__Data supplied__:

[Start of Attachment]

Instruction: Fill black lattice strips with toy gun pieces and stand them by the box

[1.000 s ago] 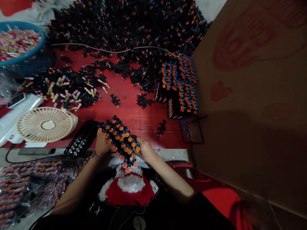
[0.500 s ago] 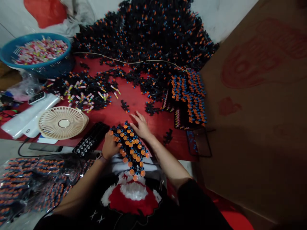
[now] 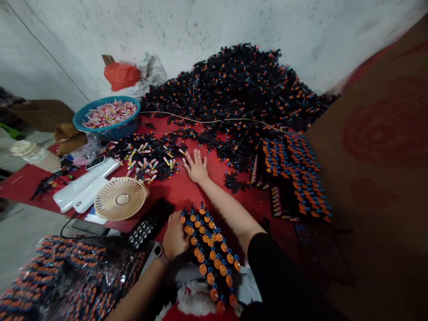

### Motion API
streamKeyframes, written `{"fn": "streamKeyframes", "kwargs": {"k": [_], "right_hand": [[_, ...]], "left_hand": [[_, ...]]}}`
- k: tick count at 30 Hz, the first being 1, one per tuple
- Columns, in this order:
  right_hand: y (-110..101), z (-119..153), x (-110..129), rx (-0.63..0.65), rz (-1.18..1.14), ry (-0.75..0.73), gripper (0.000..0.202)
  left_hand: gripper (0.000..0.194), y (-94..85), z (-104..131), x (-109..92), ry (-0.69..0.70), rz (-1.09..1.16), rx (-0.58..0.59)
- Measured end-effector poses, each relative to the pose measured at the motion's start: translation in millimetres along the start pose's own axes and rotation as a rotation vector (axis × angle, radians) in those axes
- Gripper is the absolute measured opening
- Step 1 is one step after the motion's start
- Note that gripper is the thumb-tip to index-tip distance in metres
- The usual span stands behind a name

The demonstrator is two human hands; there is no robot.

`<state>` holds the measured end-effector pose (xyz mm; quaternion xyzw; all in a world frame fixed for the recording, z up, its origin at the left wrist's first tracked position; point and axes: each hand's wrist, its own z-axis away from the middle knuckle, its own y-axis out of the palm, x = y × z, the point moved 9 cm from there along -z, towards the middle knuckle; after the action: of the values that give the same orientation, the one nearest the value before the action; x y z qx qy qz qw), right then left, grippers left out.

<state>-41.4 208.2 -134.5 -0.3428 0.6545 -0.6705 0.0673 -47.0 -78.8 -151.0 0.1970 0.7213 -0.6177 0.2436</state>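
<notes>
My left hand (image 3: 175, 236), with a watch on its wrist, is closed around the near-left side of a stack of black plastic pieces (image 3: 210, 240) with orange discs and blue rings in rows. The stack stands at the table's front edge, close to my body. Reaching forward, my right hand (image 3: 197, 167) lies with spread fingers over the red tabletop (image 3: 180, 189). I cannot tell whether anything is under its palm. Left of its fingertips is a heap of loose black pieces mixed with small pink-and-yellow printed tubes (image 3: 143, 162).
A large mound of black pieces (image 3: 234, 89) leans on the wall. Neat stacks (image 3: 294, 174) stand at the right beside a cardboard sheet (image 3: 374, 178). A blue basket (image 3: 109, 129) of tubes, a fan (image 3: 122, 199) and a black tray (image 3: 150, 223) are left. Bagged pieces (image 3: 73, 272) lie lower left.
My right hand has moved forward and away from the stack, onto the tabletop. My left hand keeps its hold on the stack. The camera has tilted up and turned left.
</notes>
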Motion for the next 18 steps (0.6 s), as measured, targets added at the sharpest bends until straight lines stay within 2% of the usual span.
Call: {"fn": "streamKeyframes", "kwargs": {"k": [2, 5, 9, 13, 18], "right_hand": [[5, -12, 16, 0.017, 0.028, -0.129, 0.063], [12, -20, 27, 0.051, 0.042, -0.154, 0.059], [11, 0, 27, 0.029, 0.039, -0.170, 0.056], [-1, 51, -3, -0.024, 0.004, -0.151, 0.052], [-35, 118, -64, -0.120, -0.178, -0.058, 0.041]], "left_hand": [[0.050, -0.7, -1, 1, -0.010, 0.052, -0.007], [0.048, 0.7, -4, -3, 0.003, 0.055, 0.049], [0.051, -4.2, -4, -6, -0.009, 0.046, 0.042], [0.049, -6.0, -3, -8, -0.006, 0.052, 0.028], [0.049, -5.0, -5, -8, -0.018, 0.012, 0.051]]}}
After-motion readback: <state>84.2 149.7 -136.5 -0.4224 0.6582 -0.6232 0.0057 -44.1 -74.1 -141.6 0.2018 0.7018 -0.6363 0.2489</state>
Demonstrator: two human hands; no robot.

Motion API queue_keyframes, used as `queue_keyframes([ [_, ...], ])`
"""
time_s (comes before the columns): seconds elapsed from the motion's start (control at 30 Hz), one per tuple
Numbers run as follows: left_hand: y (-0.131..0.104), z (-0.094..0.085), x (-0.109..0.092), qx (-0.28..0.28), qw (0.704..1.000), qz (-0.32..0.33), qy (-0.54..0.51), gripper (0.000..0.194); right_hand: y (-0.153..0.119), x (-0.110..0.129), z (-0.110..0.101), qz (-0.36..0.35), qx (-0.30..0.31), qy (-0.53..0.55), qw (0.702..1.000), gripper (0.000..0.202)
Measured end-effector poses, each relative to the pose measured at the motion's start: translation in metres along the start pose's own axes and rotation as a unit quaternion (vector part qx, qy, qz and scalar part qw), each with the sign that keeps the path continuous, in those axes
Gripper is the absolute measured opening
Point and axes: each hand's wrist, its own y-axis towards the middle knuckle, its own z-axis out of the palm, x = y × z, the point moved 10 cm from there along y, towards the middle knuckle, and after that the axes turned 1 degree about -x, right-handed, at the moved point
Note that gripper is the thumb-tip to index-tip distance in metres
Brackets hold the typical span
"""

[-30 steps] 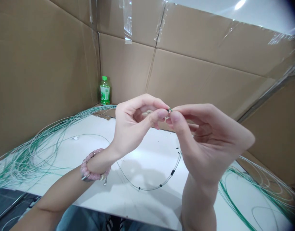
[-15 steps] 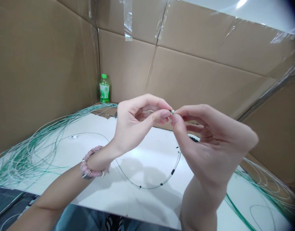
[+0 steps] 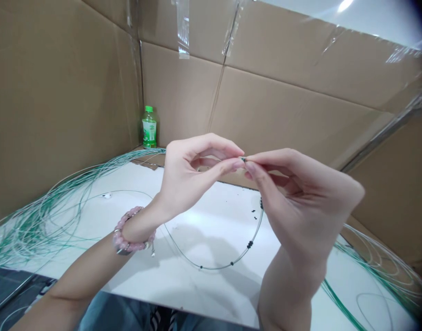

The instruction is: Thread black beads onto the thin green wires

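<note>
My left hand (image 3: 193,179), with a pink bead bracelet (image 3: 126,232) at its wrist, is closed in a pinch of thumb and forefinger. Facing it, my right hand (image 3: 293,197) also pinches, the fingertips of both hands nearly touching. A tiny dark green bit (image 3: 244,159) shows between them, too small to make out clearly; the fingers cover the rest. A thin green wire (image 3: 183,259) runs in a loop below the hands, over the white tabletop. Small black pieces (image 3: 250,244) sit on it, several of them spaced along its right side.
Bundles of green and white wires lie at the left (image 3: 35,225) and right (image 3: 348,305). A green bottle (image 3: 149,131) stands in the back corner by the cardboard walls (image 3: 293,119). A white earbud (image 3: 106,196) and a few loose black bits (image 3: 254,211) rest on the table (image 3: 135,276).
Both hands have shifted slightly left, still pinching fingertip to fingertip. The right side of the wire loop has swung a little to the right, with its black pieces.
</note>
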Motion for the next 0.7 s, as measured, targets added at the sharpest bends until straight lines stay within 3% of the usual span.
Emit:
queue_keyframes([
  [0.27,0.003,0.001,0.003,0.02,1.0,-0.016,0.0,0.007,0.001,-0.011,0.005,0.041,-0.013,0.042,0.998,0.017],
  [0.43,0.002,0.0,-0.006,0.006,0.999,0.031,0.044,0.007,-0.001,-0.017,0.011,0.079,-0.013,0.072,0.994,0.011],
  [0.5,0.002,0.0,-0.007,0.005,0.997,0.045,0.069,0.007,-0.001,-0.025,0.011,0.104,0.014,0.048,0.993,0.009],
  [0.63,0.004,0.0,0.002,0.007,0.994,0.037,0.102,0.009,-0.004,-0.045,0.018,0.145,0.154,0.003,0.977,0.004],
  [0.7,0.003,0.004,0.005,0.023,0.994,0.031,0.102,0.009,-0.006,-0.052,0.017,0.159,0.181,0.013,0.97,0.005],
])
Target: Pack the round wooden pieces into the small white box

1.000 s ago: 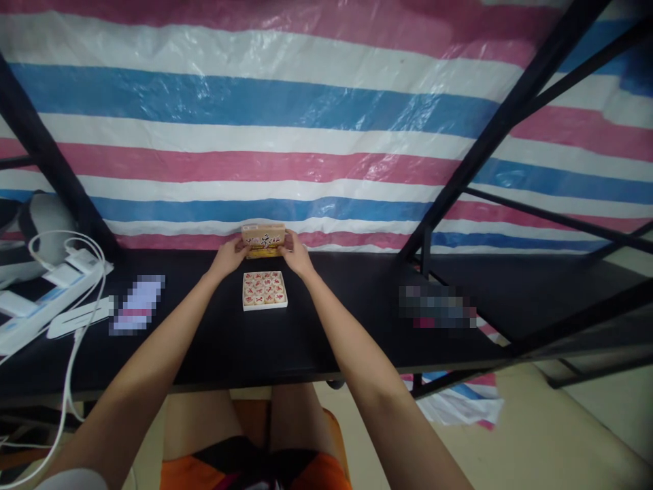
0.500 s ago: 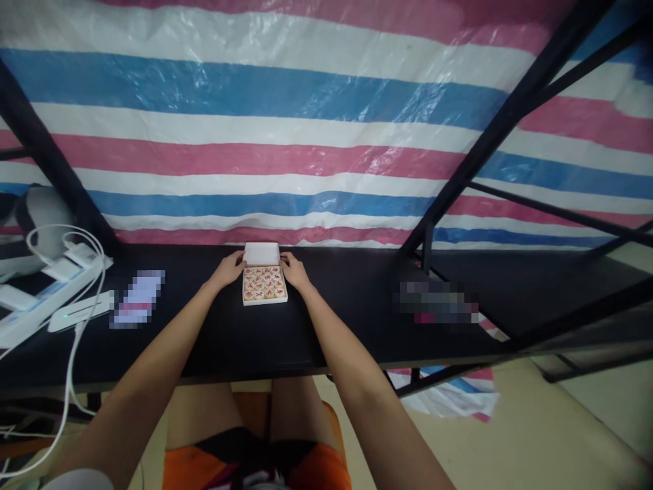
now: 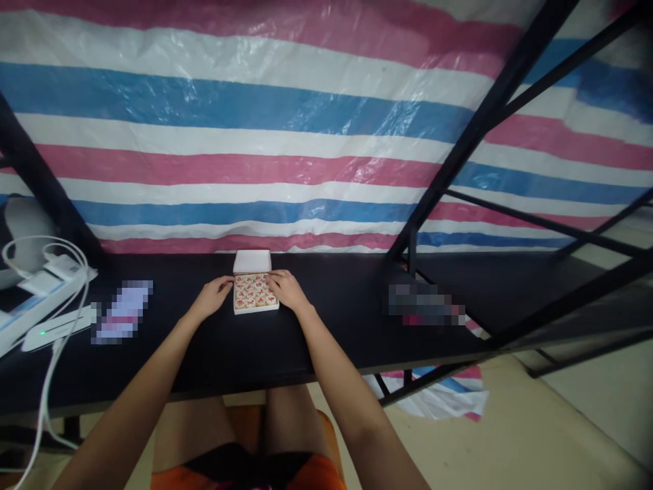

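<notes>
A shallow white box (image 3: 256, 309) lies opened on the black desk, its white lid (image 3: 252, 261) behind it. Rows of round pale Chinese chess pieces (image 3: 249, 294) with red characters fill the box. At the box's left edge is my left hand (image 3: 214, 297), fingers stretched toward its upper left corner; whether they touch it I cannot tell. My right hand (image 3: 288, 289) reaches over the upper right corner, with outstretched fingertips at the pieces there. It hides part of that corner, and no lifted piece shows.
On the left of the desk (image 3: 168, 367) are a power strip (image 3: 38, 306), a white device (image 3: 61, 328) with cables and a blurred flat item (image 3: 124, 312). Another blurred item (image 3: 423, 304) lies to the right. Black metal posts (image 3: 459, 150) and a striped plastic sheet (image 3: 255, 167) stand behind.
Both hands have left the lid's sides and come nearer to me. My right hand has moved over the pieces, my left to the box's left edge. The view has shifted slightly.
</notes>
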The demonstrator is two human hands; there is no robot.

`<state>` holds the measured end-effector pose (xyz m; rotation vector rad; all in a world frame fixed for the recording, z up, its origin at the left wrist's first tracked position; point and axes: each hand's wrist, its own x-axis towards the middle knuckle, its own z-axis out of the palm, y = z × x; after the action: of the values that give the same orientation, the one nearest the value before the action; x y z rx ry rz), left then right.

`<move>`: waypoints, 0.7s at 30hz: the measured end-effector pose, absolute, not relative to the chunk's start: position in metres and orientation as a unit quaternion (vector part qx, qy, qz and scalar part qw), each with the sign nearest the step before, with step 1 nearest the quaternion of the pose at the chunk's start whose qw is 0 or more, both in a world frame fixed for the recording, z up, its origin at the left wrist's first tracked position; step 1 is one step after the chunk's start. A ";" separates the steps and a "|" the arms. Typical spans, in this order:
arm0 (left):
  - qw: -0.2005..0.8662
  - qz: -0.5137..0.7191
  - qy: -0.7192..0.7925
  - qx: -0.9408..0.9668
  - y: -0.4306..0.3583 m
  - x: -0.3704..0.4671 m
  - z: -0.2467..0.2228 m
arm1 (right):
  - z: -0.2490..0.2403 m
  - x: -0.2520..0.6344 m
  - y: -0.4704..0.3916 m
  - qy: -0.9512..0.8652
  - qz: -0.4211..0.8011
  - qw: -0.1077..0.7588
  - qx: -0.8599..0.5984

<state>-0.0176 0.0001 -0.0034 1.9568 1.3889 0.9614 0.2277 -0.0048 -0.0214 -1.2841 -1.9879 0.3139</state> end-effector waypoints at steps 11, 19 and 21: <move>0.279 0.328 0.490 0.759 -0.001 -0.015 -0.003 | -0.020 0.229 -0.005 -0.759 0.113 0.360 -0.530; 0.232 0.274 0.502 0.786 0.003 -0.016 -0.006 | -0.018 0.220 0.002 -0.760 0.069 0.343 -0.549; 0.231 0.274 0.502 0.787 0.003 -0.017 -0.007 | -0.019 0.218 0.003 -0.763 0.056 0.342 -0.546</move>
<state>-0.0166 0.0035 -0.0067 2.1641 1.3798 0.7524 0.2177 0.0033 -0.0192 -1.4203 -1.9841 0.1466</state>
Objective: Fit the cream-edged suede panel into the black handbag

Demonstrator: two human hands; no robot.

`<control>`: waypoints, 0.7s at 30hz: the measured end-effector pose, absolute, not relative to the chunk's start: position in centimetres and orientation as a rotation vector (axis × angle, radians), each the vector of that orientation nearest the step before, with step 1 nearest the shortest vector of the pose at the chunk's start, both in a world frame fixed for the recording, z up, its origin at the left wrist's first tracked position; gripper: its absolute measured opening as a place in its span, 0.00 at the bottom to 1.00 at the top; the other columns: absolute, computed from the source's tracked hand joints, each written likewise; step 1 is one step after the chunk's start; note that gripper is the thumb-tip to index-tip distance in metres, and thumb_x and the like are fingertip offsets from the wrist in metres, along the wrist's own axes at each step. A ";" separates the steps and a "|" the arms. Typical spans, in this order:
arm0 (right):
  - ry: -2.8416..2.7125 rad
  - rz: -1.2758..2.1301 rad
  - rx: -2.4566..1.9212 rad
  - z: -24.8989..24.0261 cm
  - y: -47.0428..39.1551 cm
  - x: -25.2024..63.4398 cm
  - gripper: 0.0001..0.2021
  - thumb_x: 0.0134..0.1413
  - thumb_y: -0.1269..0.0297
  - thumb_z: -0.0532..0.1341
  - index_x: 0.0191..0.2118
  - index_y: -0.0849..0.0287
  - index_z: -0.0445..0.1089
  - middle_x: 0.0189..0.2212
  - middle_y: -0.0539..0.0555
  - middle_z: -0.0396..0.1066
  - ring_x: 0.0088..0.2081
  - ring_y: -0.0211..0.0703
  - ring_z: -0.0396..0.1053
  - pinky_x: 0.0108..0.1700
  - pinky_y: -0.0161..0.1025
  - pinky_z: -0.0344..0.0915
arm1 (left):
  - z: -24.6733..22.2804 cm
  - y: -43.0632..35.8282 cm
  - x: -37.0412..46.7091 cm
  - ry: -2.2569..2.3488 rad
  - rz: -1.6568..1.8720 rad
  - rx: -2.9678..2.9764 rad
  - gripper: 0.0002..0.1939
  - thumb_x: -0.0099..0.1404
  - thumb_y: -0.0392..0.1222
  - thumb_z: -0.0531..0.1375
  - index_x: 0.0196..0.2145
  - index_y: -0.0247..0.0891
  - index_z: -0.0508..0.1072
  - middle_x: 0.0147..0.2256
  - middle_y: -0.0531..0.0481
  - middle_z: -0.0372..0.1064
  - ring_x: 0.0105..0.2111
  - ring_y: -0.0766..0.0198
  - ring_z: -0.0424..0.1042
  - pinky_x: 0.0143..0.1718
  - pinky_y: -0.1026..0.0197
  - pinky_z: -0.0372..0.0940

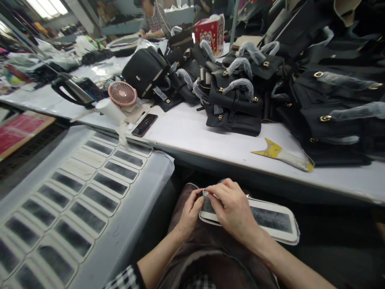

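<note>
Crowded workshop, bag-laden table, two hands pinching at the end of a long panel

Background clutter and a white-topped table [192, 132] frame two bare hands working low, over the person's dark-clothed lap [207, 251]. The right hand [233, 204] has thumb and forefinger nearly together on a small pale piece [205, 193]. The left hand [190, 210] meets it there, thumb and forefinger closed at the piece's dark edge; exactly what lies between those fingertips is hidden. Beneath the right hand, long panels [272, 218] with white borders and a dark centre lie stacked, extending out to the right.

To the left, a grey-covered surface [120, 241] carries rows of similar panels [88, 216], laid flat. On the table beyond are a phone [144, 125], a white roll [110, 110], a pink fan [122, 94] and a metal kettle [73, 89]. Black bags [236, 98] with wrapped handles pile up behind, near a red box [209, 35]; a yellow-and-white piece [282, 154] lies nearer. Farther back, another person [154, 22] sits at a surface.
</note>
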State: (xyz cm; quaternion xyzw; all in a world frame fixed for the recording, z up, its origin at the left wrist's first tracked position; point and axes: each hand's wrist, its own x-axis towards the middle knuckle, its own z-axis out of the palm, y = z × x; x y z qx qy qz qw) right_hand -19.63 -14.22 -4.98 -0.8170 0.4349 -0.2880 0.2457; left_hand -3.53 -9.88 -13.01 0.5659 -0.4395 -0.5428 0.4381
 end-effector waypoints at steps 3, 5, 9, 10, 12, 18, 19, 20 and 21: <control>1.110 -0.388 -2.379 -3.9 -17.5 -17.9 0.10 0.64 0.65 0.58 0.36 0.57 0.77 0.38 0.53 0.75 0.43 0.48 0.63 0.45 0.46 0.57 | -12.8 -9.7 -3.6 -1.094 -1.329 1.419 0.16 0.71 0.50 0.53 0.49 0.38 0.69 0.47 0.49 0.69 0.49 0.62 0.66 0.53 0.61 0.60; 1.002 -0.058 -2.419 -3.5 -19.6 -16.3 0.11 0.62 0.62 0.60 0.33 0.57 0.78 0.37 0.54 0.76 0.45 0.50 0.64 0.46 0.46 0.56 | -12.9 -9.5 -3.4 -1.079 -1.343 1.412 0.16 0.70 0.51 0.53 0.46 0.37 0.70 0.44 0.49 0.69 0.49 0.61 0.66 0.53 0.60 0.59; 0.853 0.319 -2.326 -3.1 -22.1 -13.6 0.06 0.51 0.63 0.65 0.28 0.56 0.79 0.25 0.51 0.75 0.32 0.44 0.70 0.36 0.41 0.58 | -13.2 -9.1 -2.9 -0.981 -1.381 1.381 0.17 0.68 0.53 0.56 0.46 0.36 0.70 0.42 0.49 0.68 0.52 0.57 0.64 0.54 0.59 0.58; 0.850 0.364 -2.296 -3.1 -22.3 -13.2 0.04 0.48 0.64 0.66 0.28 0.56 0.79 0.24 0.51 0.75 0.29 0.43 0.70 0.32 0.39 0.57 | -13.3 -9.0 -2.8 -0.928 -1.413 1.362 0.18 0.68 0.52 0.57 0.48 0.36 0.70 0.44 0.48 0.69 0.53 0.56 0.64 0.55 0.58 0.58; 0.841 0.416 -2.244 -3.1 -22.4 -12.8 0.05 0.45 0.66 0.65 0.29 0.56 0.80 0.23 0.50 0.75 0.28 0.42 0.70 0.27 0.36 0.56 | -13.1 -8.8 -2.6 -0.795 -1.531 1.283 0.21 0.66 0.50 0.60 0.52 0.37 0.70 0.48 0.47 0.69 0.55 0.54 0.64 0.56 0.57 0.58; 0.752 0.364 -2.171 -4.0 -22.5 -13.4 0.08 0.47 0.66 0.64 0.34 0.56 0.81 0.27 0.50 0.77 0.30 0.39 0.72 0.28 0.31 0.59 | -12.4 -8.2 -1.9 -0.457 -1.846 0.963 0.27 0.67 0.44 0.59 0.61 0.37 0.63 0.51 0.41 0.71 0.49 0.54 0.72 0.51 0.56 0.62; 0.748 0.357 -2.163 -4.1 -22.5 -13.5 0.09 0.48 0.66 0.64 0.35 0.56 0.82 0.27 0.49 0.78 0.30 0.39 0.73 0.28 0.31 0.60 | -12.3 -8.1 -1.8 -0.454 -1.853 0.969 0.28 0.67 0.43 0.59 0.62 0.37 0.62 0.51 0.41 0.71 0.48 0.55 0.73 0.50 0.57 0.63; 0.744 0.357 -2.157 -4.1 -22.6 -13.6 0.09 0.47 0.66 0.64 0.35 0.56 0.82 0.27 0.49 0.78 0.30 0.39 0.72 0.27 0.31 0.59 | -12.3 -8.2 -1.7 -0.471 -1.850 0.987 0.28 0.66 0.43 0.59 0.62 0.38 0.62 0.52 0.42 0.70 0.49 0.55 0.72 0.51 0.57 0.62; 0.740 0.358 -2.154 -4.1 -22.7 -13.6 0.09 0.47 0.66 0.64 0.35 0.56 0.82 0.26 0.49 0.78 0.29 0.39 0.72 0.27 0.32 0.59 | -12.2 -8.3 -1.6 -0.506 -1.835 1.011 0.27 0.66 0.43 0.60 0.62 0.38 0.63 0.54 0.43 0.70 0.52 0.55 0.70 0.54 0.57 0.61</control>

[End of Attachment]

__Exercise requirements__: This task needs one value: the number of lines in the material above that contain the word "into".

__Solution to this task__: 2